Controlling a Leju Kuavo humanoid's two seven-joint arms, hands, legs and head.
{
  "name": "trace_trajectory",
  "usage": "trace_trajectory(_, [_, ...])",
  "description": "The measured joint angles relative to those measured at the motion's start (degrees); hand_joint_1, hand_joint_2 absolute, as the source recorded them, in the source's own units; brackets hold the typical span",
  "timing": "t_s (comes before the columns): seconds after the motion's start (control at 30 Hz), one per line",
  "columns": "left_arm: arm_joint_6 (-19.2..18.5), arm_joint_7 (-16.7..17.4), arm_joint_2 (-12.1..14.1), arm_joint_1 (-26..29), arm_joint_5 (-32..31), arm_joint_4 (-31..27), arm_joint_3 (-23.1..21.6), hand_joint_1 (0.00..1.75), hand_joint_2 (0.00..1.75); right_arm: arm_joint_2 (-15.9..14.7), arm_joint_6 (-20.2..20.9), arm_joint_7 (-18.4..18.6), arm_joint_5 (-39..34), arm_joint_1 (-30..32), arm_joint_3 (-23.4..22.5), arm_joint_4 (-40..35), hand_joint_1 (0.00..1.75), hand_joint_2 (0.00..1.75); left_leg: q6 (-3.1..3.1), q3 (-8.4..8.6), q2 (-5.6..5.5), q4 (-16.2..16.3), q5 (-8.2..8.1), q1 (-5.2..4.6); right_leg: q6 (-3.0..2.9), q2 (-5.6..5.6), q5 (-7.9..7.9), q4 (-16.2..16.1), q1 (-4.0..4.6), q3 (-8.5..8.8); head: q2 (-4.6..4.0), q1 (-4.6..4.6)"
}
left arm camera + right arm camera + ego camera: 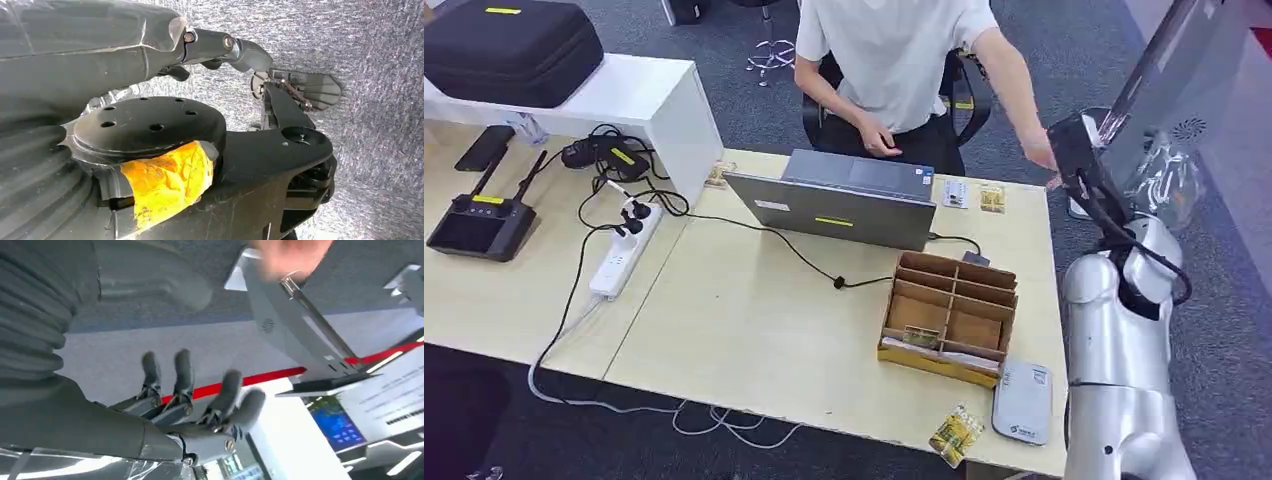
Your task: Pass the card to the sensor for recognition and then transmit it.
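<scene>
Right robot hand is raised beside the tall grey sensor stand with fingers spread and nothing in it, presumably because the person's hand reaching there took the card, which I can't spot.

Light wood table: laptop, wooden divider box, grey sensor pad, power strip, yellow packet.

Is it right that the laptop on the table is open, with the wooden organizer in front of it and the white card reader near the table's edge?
Not quite. The laptop is closed, lid down, as the head view shows. The rest holds: the wooden organizer sits in front of it, and the white card reader lies near the table's edge.
</scene>
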Motion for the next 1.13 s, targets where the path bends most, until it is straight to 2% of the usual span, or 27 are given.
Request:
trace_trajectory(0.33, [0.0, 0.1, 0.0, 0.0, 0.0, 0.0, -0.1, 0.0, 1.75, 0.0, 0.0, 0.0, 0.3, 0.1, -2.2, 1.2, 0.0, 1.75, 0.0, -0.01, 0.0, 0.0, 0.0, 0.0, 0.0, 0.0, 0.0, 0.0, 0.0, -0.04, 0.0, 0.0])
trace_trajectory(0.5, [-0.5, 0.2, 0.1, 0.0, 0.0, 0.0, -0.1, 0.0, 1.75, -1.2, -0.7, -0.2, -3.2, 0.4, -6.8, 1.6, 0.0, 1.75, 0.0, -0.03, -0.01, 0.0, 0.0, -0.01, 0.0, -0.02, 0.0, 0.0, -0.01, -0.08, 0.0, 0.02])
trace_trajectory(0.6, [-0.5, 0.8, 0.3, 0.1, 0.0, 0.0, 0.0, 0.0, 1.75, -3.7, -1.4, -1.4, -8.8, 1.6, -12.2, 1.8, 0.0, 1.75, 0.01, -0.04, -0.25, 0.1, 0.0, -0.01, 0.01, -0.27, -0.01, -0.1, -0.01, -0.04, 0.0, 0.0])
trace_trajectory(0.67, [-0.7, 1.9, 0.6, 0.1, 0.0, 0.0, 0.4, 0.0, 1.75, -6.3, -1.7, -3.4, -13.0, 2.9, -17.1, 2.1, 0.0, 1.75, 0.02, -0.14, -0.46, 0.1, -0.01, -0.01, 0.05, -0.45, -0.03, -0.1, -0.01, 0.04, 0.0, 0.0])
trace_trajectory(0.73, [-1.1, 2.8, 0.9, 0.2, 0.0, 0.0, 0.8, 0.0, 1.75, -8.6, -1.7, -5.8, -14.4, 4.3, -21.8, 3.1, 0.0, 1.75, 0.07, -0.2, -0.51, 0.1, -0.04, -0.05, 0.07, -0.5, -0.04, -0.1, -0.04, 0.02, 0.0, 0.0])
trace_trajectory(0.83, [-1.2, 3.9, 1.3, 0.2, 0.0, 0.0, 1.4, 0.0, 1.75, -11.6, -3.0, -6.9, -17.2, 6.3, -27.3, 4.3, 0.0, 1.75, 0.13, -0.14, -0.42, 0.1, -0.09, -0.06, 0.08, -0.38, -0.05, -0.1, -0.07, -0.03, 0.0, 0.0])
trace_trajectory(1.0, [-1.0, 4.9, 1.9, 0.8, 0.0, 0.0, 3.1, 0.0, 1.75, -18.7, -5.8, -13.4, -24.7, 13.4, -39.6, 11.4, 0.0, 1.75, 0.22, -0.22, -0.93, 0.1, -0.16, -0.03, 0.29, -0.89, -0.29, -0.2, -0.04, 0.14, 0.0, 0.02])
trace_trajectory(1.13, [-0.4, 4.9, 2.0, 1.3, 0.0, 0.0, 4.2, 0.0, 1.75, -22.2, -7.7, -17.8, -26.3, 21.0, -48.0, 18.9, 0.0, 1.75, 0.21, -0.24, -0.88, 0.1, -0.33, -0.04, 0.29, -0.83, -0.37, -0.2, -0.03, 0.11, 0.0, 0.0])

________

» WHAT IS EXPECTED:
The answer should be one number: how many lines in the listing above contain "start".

» WRITTEN RESPONSE:
2